SeptimalTritone is correct. For the record, here's the Wiki answer.

One solution is to ask of either man, "Would you answer "Yes" if I asked you "Does your path lead to freedom?"" If the man says "Yes", then the path leads to freedom, if he says "No", then it does not. The reasoning is as follows:

A knight would answer the question "Does your path lead to freedom?" with 'Yes' if his path led to freedom and 'No' otherwise. He would also be truthful about whether this would be his answer. This means we can rely on the knight to say "Yes" to saying "Yes" when his path leads to freedom and "No" to saying "Yes" when it is not.

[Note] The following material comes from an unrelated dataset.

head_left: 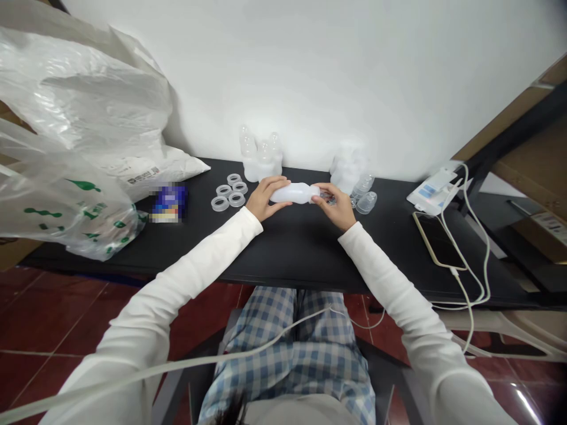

On the other hand, we know a knave will lie about whether his path leads to freedom. Fortunately, he will also lie about whether he will lie to that question. This means, when his path leads to freedom, he will say "Yes" to "Yes" just the same as a knight would, because in the knave's case it would be a lie. Similarly he would say "No" to saying "Yes" as that would be a lie too. As a result, the knave can also be relied upon to answer "Yes" only when his path leads to freedom and "No" otherwise.


----------



## 20centrfuge

One of my favorites is the following puzzle:

There are three gunmen standing in a triangle. We'll call them simply G1, G2, and G3. They take turns shooting. G1 is first then G2 and lastly G3. Then it starts over again with G1 and continues until only one gunman is remaining. G1 has a 33.3% (1 in 3 probability) of hitting his target, G2 - 66.6% (2 in 3 probability), and G3 - 100% (hits always). Assume that any "hit" is lethal. The question then is: If YOU ARE G1, what is your best move?


----------



## KenOC

That's a good one! I bet it's not obvious. Do we assume that G2 and G3 select their targets randomly, or are they "smart"? Or does that matter?


----------



## SeptimalTritone

I figured out Ken's puzzle without looking at wikipedia. I'm a f--king genius. The solution is elegant and beautiful.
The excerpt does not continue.